Take a long, hard look at the ‘state’ that is ‘murka. Right now, this week, today.
What do you see?
Mick Nickel
Howard Zinn calls the poor and the vulnerable “the prisoners” of the system, but he interestingly calls the middle class aka the professional class “the guards” of the system. He continuously points out how the capitalist system uses the middle class to create a buffer between the poor and the rich by giving just enough to the ones in between – the middle class is comfortable enough to defend the system. Now that Trump has been defeated, will we return to defending the system and finding all imaginable justifications for it just because the lesser of the two evils has prevailed? Will we allow our hunger for hope to color our vision?
Hi retake,
I will pass on the video. Thanks,
Justin
The more one learns about the political system of the US and other so-called “developed nations”, the more we are confronted with the truth of a republic with a capitalist colonialist rule. The only way to defeat this is to op-out. Become an entreprener, leave the US to work for justice elsewhere, or organize with those who understand the level of corruption and work your entire life to defeat this evil. Ultimately, our nation will be defeated from within, by the collapse of the systems created solely to reward wealth, maleness and whiteness. This is a tough lesson; especially when we confront personally how much we have privilege we never earned at the expense of those we dismiss as lazy, stupid, or less-than. We have been carefully fed a mythology of equality and justice for all. Unless you are actively working to confront the inequities, you are part of the problem. merry christmas.
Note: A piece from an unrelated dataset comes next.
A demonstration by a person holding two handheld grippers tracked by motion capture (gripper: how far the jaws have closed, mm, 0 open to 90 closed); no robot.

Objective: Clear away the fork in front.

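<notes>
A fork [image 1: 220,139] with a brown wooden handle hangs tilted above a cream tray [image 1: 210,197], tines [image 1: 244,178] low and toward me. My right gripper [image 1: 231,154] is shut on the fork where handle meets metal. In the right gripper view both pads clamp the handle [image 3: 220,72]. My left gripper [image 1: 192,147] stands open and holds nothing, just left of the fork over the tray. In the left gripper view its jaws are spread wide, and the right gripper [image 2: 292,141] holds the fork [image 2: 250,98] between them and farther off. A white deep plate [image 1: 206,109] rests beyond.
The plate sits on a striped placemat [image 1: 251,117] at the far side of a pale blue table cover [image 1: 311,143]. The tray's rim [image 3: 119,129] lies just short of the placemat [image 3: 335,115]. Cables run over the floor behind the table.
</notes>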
A few days ago I volunteered with Mutual Aid 4 Santa Fe to pick up food boxes at the Food Depot for 5 families who could not drive themselves to get there own. I arrived at Agua Fria and Siler Road at 7 AM and was stunned to see hundreds of cars idling in line, waiting for food. The line stretched from Food Depot all the way down Siler to Agua Fria, then wrapped around West on Agua Fria all the way to the elementary school. From there it split in two, one line extending further west on Agua Fria and another extending South towards Home Depot. I’m told they were serving at least 1000 people and that the lines are getting longer. This is commodity food, not even organic. Problems with supply chain and ever increasing demand is leading to some shortages already. This is America today. I heard that Jeff Bezos could pay every single one of his employees $102,000 and still have as much money as he did when the pandemic started. And he’s asking for donations??? The top 500 plus billionaires made $1 trillion dollars during the pandemic and the government insults the rest of us with $600?? $600 is what rich people think poor people consider a lot of money. I met a guy yesterday at Bien Venidos with no home, no phone, no computer, and everything he owned he was wearing. He was asking staff for socks and sharing a box of food with someone else. This is America today, in Santa Fe.
I got to this late, but thank you for sharing Professor Wolff’s overview. I find this right on, understandable to the lay person, and just truth telling. It just seems like the youngster finally stating the obvious truth that “the Emperor has no clothes.”